Aeryn asked the question, not sure she would be sanguine with the answer. “How will John help us?”

“We ask Zhaan to let him know we’re coming, and give him maybe an arn to get to a pre-specified hiding place on Scorpius’ ship. We get in through a hatch, if there is one, or blast a hole if we have to, and rescue him there.”

Aeryn nodded. It wasn’t half bad.

“May I point out the worst of the dozen things that could go wrong?” D’Argo added. “What if John does not receive the message, or doesn’t understand it, or can’t get to the place, or Scorpius has dozens of soldiers hunting him through-out the ship or - ”

“Or,” Aeryn added, “as I said before, we end up killing John while blasting through the hull.”

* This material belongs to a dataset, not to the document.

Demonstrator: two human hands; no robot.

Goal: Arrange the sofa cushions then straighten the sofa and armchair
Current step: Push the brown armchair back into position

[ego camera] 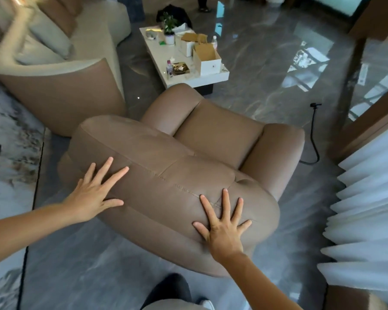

“We blast near his hiding spot, then.” Chiana corrected. She spread her hands. “Hey, if any of you have a better idea, I’d like to hear it.”

No one did.

FS

Scorpius did not look when his assistant came into the room after Fraxx left. “Call for my doctor and his instruments, Vnuuka.” He ordered. “I have a special gift for John, something more personal this time.”

“Yes sir.” She walked over to look at her master’s victim. Taking John’s chin in her hand, she said with bold disdain. “Why do you bother with this inferior species, sir? Surely he has nothing more to tell you.”

“And once the device is installed,” Scorpius continued as though she had not spoken, “have him taken to my chamber.” He ordered.

His tall and willing helper, her blonde hair piled upon her head, nodded. “Yes sir.” She waved a single finger to two males in the doorway who had accompanied her. They immediately came forward, efficiently unfastened the metal cuffs and, lifting John’s unconscious body between them, carried him out the door.

Vnuuka ventured into dangerous territory. “Are you sure you want him in your chamber, my lord?”

Scorpius did not take his eyes off John as he was taken into the corridor. “I am not your lord and it pleases me for you to obey my requests without question.”

It was as gentle a rebuke as she was likely to get. “Of course, sir.”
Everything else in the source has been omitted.